• **Task description**: Somewhere below is a line with "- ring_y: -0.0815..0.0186" and, later, a line with "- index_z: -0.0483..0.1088"; repeat those two lines and all the lines between them, exactly as they are.

Segment Start: Source information

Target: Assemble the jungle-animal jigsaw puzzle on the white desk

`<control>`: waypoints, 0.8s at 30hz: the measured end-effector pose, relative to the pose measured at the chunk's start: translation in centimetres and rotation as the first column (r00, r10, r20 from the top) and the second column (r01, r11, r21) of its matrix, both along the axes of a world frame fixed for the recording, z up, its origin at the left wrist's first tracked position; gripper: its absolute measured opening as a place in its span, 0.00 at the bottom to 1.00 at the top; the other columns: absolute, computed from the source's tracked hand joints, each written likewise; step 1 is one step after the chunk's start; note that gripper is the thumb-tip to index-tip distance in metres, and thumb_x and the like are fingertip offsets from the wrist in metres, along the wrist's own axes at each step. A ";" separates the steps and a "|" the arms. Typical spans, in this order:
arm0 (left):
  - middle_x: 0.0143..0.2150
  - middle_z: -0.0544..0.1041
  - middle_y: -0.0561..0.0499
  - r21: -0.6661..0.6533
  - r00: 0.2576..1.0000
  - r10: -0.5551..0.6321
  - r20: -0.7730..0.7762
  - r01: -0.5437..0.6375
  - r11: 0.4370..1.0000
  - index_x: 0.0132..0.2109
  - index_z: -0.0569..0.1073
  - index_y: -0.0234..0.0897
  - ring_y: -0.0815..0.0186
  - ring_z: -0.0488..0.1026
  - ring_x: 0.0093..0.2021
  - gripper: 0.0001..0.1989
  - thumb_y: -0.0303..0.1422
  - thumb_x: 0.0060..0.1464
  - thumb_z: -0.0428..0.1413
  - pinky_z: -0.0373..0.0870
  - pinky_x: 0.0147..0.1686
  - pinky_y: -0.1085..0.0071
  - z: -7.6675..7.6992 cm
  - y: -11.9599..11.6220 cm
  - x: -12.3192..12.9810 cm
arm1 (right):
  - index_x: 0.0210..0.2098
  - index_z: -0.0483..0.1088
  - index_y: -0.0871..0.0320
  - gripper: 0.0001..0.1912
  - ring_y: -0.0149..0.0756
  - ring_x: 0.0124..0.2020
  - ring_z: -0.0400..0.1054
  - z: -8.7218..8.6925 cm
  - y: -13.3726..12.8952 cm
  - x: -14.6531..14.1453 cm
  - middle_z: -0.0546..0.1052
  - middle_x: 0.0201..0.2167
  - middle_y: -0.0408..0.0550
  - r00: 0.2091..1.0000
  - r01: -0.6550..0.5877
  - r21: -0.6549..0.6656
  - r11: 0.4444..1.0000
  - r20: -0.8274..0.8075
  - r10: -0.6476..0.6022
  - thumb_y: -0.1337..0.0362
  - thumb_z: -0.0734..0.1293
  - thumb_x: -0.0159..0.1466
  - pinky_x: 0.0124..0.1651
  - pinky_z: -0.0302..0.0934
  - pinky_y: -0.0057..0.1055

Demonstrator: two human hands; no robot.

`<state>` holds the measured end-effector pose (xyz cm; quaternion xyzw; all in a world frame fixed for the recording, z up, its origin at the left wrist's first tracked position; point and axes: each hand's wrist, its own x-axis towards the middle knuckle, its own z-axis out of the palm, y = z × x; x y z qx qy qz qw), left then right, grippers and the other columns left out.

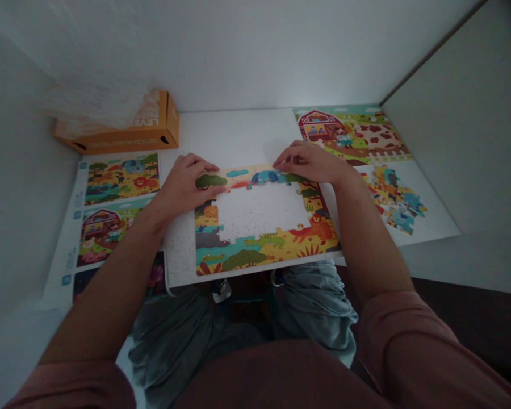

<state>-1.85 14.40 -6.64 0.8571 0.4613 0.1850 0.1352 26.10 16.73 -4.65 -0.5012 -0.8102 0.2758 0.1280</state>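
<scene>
My left hand (185, 184) and right hand (310, 162) are resting open on the top row of the jigsaw puzzle border (264, 247), near the surface's (234, 136) front edge. Neither's clenched. 1 uneven push could probably knock those pieces out of line, or nudge the whole thing over the edge.

Orange cardboard box (153, 129) at the white tabletop's (234, 133) far left edge
</scene>
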 end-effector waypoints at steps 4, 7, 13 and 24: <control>0.40 0.61 0.49 0.024 1.000 -0.012 -0.012 0.012 1.000 0.43 0.62 0.44 0.61 0.56 0.43 0.19 0.44 0.44 0.46 0.52 0.44 0.61 0.0 0.0 0.0 | 0.29 0.64 0.42 0.13 0.36 0.34 0.55 -0.1 0.0 -0.2 0.66 0.32 0.38 0.999 0.045 -0.023 0.999 -0.004 -0.045 0.47 0.57 0.48 0.36 0.49 0.37; 0.40 0.61 0.49 0.009 1.000 -0.012 -0.020 0.012 1.000 0.43 0.62 0.44 0.60 0.56 0.43 0.19 0.44 0.43 0.46 0.52 0.44 0.60 0.0 0.0 0.0 | 0.32 0.64 0.42 0.13 0.35 0.33 0.56 -0.2 -0.1 -0.5 0.66 0.31 0.38 0.997 0.056 -0.005 0.998 -0.053 -0.056 0.48 0.57 0.48 0.35 0.49 0.36; 0.41 0.62 0.50 -0.014 1.000 0.001 -0.021 -0.002 1.000 0.43 0.61 0.45 0.59 0.56 0.44 0.19 0.44 0.43 0.46 0.52 0.43 0.60 -0.2 0.0 0.1 | 0.32 0.64 0.43 0.14 0.34 0.32 0.56 -0.2 -0.3 -0.9 0.65 0.33 0.38 0.997 0.037 0.007 0.999 -0.066 -0.037 0.48 0.57 0.49 0.36 0.48 0.34; 0.41 0.61 0.51 -0.021 1.000 -0.013 -0.025 0.012 1.000 0.44 0.61 0.47 0.60 0.56 0.43 0.18 0.44 0.43 0.46 0.51 0.43 0.60 0.2 0.1 0.2 | 0.34 0.63 0.45 0.13 0.31 0.31 0.56 -0.9 0.3 -0.2 0.63 0.34 0.40 0.998 -0.046 0.012 0.999 -0.036 0.046 0.51 0.57 0.51 0.37 0.51 0.31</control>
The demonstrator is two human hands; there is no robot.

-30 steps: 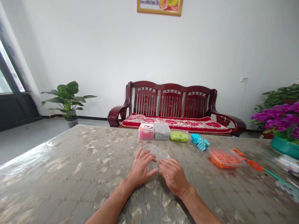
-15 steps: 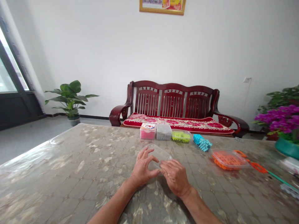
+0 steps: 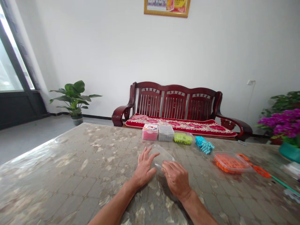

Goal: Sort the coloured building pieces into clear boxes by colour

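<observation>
Clear tub on near-middle table, between both hands. Left hand at its left side, fingers spread, thumb apart from them. Right hand at its near right rim, fingers bent and together; cannot tell if clamped on the rim, fingertips hidden. Far side, left to right: pink box, grey box, green pieces in a tub, loose blue pieces. Right: orange pieces in another tub, orange chain beside it.
</observation>
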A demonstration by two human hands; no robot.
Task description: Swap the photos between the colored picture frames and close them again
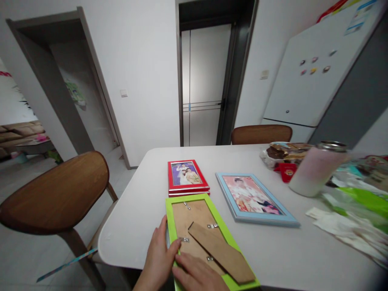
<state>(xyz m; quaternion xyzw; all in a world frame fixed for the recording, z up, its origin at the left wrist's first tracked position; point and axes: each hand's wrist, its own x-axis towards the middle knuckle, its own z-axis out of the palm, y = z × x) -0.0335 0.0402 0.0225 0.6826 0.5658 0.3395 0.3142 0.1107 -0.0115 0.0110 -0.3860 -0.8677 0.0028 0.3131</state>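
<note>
A lime-green picture frame (pixel 171 222) lies face down at the table's near edge. Its brown backing board (pixel 197 212) shows, with small metal clips round the border and a brown stand leg (pixel 220 252) lying slantwise across it. My left hand (pixel 159 256) grips the frame's left side, thumb over the top near a metal clip (pixel 183 239). Across the lower left of the backing rests my right hand (pixel 197 273), fingers stretched toward the left border, close to the left thumb. Just beyond are stacked red picture frames (pixel 189 189), the top one showing a photo.
A light-blue picture frame (pixel 230 202) lies face up to the right. Further right are a pink-white bottle (pixel 317 169), packaged food (pixel 287 151), a white cloth (pixel 342 226) and green plastic (pixel 366 202). Wooden chairs (pixel 57 194) stand at the left and far side.
</note>
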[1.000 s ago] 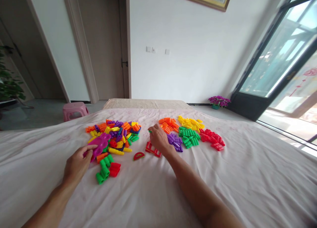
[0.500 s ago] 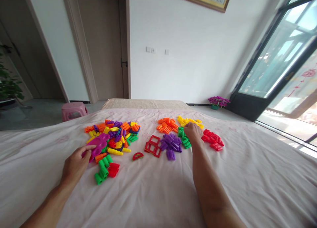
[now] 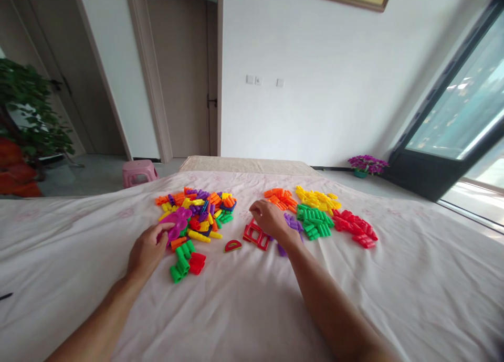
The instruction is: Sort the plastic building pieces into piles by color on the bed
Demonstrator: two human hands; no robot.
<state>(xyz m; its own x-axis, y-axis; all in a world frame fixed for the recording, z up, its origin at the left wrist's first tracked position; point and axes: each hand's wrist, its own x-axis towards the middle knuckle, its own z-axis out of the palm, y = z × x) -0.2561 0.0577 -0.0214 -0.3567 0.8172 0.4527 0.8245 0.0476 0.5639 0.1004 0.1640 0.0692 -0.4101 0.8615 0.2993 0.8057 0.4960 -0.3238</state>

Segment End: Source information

• **Final answer**:
  - ring_y: -0.0815..0.0186
  - ring_z: -0.0488..0.1026
  - ring_x: 0.0093..0.2021
  - gripper: 0.0001..0.1989
  - thumb_y: -0.0303..0.1422
  - thumb_x: 0.0060..0.1464
  - thumb_z: -0.0428..0.1413
  - pinky_z: -0.0373..0.0870
  - pinky_x: 0.0147..0.1686
  - pinky_y: -0.1085..0.0071
  - z: -7.6675..7.6992 cm
  - y: -11.9599..11.6220 cm
  - x: -12.3192..12.9810 cm
arm1 (right):
  - index_x: 0.0210..0.2098
  - index_z: -0.0483..0.1088

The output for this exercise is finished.